* Required action: Once the line containing "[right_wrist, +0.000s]" is found in the data below, repeat it and every later line exactly, leaving the pictures out.

* Recorded data:
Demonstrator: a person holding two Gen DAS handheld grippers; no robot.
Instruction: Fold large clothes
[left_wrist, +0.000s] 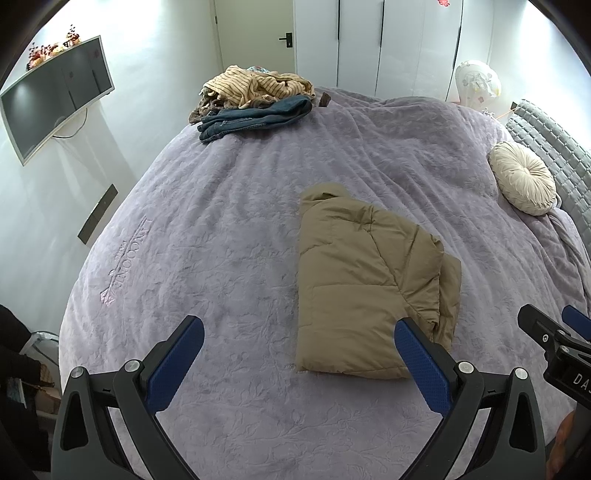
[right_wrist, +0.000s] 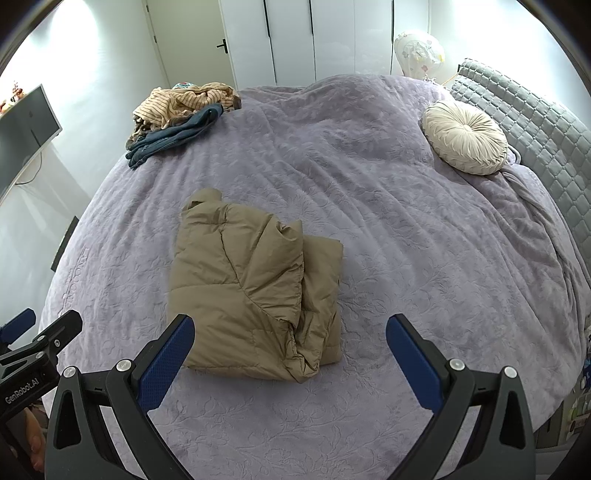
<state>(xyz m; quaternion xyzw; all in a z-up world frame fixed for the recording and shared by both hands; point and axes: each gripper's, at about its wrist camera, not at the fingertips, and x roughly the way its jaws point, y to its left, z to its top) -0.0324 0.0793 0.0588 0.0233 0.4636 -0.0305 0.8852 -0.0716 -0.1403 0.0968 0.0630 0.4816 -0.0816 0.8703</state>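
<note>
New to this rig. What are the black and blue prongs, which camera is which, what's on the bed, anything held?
No robot arm here: a person holds a two-finger gripper in each hand, with a fisheye camera on each that looks along its fingers. One picture is from the left gripper, the other from the right gripper. Both are open and hold nothing. On the purple bedspread lies a folded tan puffer jacket. At the far corner is a pile of unfolded clothes, and a round cushion lies by the headboard.
</note>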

* Task output:
[right_wrist, +0.000s] 
<state>(xyz m; quaternion xyzw; all in a z-up world frame fixed for the recording and shared by both hands; point and axes: each gripper's, at about its wrist camera, not at the fingertips, and x roughly the way its jaws point, y to its left, z to its top) -0.0324 0.0793 0.0588 0.0233 0.4636 -0.0305 0.8852 -0.0716 -0.1403 0.0968 0.0630 0.4816 -0.0816 0.8703</state>
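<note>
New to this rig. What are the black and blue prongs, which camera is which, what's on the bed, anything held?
No robot arm here: a person holds a two-finger gripper in each hand, with a fisheye camera on each that looks along its fingers. One picture is from the left gripper, the other from the right gripper. Both are open and hold nothing. On the purple bedspread lies a folded tan puffer jacket. At the far corner is a pile of unfolded clothes, and a round cushion lies by the headboard.
</note>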

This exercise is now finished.